ASSIGNMENT => Report every line below that holds the word "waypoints".

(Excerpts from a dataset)
▼

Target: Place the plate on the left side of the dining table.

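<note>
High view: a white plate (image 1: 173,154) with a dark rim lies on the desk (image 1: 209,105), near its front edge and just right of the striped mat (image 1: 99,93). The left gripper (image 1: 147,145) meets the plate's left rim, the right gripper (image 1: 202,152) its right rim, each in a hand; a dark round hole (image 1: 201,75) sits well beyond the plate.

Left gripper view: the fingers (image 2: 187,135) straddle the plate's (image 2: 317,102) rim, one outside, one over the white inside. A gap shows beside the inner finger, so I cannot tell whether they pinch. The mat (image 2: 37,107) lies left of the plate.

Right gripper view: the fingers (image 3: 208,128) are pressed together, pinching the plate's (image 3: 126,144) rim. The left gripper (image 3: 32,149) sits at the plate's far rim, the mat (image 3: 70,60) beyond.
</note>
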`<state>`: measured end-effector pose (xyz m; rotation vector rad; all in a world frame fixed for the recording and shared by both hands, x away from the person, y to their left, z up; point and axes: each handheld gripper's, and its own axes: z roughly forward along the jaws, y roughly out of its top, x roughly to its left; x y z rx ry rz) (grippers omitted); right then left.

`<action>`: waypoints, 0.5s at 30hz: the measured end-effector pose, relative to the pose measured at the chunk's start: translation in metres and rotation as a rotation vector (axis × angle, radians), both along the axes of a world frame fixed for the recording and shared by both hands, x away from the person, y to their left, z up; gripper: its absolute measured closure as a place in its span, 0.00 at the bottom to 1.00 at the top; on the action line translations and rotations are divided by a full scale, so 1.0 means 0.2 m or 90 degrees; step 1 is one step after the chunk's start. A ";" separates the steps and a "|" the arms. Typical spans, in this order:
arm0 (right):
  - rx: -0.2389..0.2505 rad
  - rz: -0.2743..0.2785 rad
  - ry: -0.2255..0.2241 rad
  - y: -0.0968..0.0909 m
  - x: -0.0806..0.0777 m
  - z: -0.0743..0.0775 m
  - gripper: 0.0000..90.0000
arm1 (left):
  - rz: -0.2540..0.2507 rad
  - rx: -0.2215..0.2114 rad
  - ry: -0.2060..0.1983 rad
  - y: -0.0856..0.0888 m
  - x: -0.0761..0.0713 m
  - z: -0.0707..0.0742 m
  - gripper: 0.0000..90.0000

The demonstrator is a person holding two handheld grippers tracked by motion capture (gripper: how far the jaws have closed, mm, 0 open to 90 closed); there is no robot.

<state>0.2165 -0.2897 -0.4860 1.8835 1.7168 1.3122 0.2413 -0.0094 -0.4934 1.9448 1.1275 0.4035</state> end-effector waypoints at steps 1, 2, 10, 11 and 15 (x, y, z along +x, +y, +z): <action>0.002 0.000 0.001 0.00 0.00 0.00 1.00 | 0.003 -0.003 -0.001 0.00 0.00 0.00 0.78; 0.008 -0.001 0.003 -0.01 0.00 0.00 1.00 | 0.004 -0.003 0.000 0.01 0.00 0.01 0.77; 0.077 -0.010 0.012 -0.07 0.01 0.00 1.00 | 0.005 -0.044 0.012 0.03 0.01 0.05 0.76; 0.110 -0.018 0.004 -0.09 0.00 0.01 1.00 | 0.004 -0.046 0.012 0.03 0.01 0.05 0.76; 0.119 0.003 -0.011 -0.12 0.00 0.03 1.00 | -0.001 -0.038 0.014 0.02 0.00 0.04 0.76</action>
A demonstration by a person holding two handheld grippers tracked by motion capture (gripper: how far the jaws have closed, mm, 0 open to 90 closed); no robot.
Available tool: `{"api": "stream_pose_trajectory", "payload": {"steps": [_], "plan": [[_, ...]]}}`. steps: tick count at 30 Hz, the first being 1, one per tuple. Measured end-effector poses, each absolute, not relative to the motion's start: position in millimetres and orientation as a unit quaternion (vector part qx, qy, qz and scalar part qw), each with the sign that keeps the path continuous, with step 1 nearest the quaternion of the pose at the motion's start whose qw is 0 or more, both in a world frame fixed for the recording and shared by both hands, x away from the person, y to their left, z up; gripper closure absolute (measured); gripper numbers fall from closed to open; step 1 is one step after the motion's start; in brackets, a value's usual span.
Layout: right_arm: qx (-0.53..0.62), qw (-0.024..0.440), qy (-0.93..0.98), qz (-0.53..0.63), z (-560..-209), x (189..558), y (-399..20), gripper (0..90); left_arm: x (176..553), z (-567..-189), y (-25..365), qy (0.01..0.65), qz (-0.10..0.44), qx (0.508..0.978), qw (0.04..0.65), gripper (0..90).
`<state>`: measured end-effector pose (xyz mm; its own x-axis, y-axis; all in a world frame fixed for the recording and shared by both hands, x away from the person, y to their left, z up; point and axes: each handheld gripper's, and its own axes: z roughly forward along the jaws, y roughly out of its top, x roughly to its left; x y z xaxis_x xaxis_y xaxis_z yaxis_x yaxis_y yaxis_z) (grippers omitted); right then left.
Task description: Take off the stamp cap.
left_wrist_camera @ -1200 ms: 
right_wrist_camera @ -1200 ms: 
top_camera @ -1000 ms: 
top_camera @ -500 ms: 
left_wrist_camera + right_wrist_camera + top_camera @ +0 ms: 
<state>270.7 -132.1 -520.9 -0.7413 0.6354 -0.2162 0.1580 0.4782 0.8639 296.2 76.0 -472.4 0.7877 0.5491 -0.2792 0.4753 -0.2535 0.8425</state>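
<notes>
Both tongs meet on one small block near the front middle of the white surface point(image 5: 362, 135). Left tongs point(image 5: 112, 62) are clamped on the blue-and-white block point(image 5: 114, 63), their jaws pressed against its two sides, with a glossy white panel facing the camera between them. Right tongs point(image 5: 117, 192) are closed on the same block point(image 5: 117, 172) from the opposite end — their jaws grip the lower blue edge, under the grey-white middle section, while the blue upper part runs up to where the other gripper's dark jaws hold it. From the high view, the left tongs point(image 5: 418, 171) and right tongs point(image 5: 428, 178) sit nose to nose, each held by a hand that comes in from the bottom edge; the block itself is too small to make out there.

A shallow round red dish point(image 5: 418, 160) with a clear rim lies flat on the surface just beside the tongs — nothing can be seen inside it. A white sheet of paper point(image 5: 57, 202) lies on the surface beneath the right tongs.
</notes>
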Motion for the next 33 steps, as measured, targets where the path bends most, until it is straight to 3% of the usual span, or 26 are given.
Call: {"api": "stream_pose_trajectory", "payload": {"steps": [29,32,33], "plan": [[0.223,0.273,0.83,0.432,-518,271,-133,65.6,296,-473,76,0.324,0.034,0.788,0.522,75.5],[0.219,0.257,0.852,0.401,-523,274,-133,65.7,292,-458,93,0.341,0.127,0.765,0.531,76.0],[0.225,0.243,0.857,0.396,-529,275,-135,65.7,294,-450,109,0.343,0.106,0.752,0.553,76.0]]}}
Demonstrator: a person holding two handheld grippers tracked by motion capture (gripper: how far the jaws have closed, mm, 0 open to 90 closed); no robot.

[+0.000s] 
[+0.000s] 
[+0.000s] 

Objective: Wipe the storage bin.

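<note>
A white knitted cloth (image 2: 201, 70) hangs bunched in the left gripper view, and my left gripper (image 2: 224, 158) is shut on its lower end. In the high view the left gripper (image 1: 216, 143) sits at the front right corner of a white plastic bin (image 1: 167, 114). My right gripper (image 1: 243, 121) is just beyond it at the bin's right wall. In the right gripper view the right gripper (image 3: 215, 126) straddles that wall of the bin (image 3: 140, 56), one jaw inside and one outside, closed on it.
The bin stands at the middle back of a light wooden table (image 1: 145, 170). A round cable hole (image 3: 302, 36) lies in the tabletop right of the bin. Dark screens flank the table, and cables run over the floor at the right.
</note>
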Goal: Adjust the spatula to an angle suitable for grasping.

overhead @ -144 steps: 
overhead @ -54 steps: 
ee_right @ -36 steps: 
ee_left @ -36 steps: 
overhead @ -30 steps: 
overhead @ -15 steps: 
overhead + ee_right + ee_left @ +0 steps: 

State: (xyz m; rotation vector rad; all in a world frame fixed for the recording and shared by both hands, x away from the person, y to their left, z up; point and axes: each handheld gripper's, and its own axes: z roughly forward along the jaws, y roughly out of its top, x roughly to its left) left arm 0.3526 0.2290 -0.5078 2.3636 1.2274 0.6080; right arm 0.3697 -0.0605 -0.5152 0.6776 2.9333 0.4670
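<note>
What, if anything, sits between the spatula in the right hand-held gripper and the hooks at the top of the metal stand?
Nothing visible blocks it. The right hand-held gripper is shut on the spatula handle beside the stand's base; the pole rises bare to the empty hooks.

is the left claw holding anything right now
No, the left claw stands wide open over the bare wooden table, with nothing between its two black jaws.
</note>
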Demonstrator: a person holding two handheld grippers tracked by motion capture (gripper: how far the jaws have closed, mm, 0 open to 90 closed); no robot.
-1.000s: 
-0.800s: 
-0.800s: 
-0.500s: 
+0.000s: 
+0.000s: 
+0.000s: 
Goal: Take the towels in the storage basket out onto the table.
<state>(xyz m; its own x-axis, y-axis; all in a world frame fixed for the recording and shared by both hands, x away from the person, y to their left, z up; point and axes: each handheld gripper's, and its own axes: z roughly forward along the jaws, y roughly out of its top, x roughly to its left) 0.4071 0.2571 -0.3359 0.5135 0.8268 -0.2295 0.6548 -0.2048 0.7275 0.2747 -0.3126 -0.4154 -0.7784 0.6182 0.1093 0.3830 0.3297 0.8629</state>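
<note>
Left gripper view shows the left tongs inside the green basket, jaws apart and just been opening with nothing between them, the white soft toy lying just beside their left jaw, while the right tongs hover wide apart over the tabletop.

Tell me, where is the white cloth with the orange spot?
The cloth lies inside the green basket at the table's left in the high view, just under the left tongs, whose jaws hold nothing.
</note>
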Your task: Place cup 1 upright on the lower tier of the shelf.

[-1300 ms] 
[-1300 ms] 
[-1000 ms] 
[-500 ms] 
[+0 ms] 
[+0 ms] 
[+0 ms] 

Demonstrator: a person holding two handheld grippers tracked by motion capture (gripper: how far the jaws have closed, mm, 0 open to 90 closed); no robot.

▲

RESULT FOR THIS EXERCISE =>
`<action>`: waypoints, 0.5s at 30hz: the measured end-effector pose, relative to the pose measured at the chunk's start: translation in metres and rotation as a rotation vector (axis × angle, radians), both along the axes of a world frame fixed for the recording and shared by both hands, x away from the person, y to their left, z up; gripper: its absolute measured closure as a place in its span, 0.00 at the bottom to 1.00 at the top; on the action line translations and rotations are divided by a full scale, so 1.0 means 0.2 m or 90 degrees; step 1 is one step after the chunk's start. A ";" separates the steps and a "|" the arms. Typical spans, in this order:
<state>0.2165 -0.2897 -0.4860 1.8835 1.7168 1.3122 0.2413 -0.0094 -0.4934 1.9448 1.1275 0.4035</state> end-effector waypoints at steps 1, 2, 10, 11 and 15 (x, y, z along +x, +y, +z): <action>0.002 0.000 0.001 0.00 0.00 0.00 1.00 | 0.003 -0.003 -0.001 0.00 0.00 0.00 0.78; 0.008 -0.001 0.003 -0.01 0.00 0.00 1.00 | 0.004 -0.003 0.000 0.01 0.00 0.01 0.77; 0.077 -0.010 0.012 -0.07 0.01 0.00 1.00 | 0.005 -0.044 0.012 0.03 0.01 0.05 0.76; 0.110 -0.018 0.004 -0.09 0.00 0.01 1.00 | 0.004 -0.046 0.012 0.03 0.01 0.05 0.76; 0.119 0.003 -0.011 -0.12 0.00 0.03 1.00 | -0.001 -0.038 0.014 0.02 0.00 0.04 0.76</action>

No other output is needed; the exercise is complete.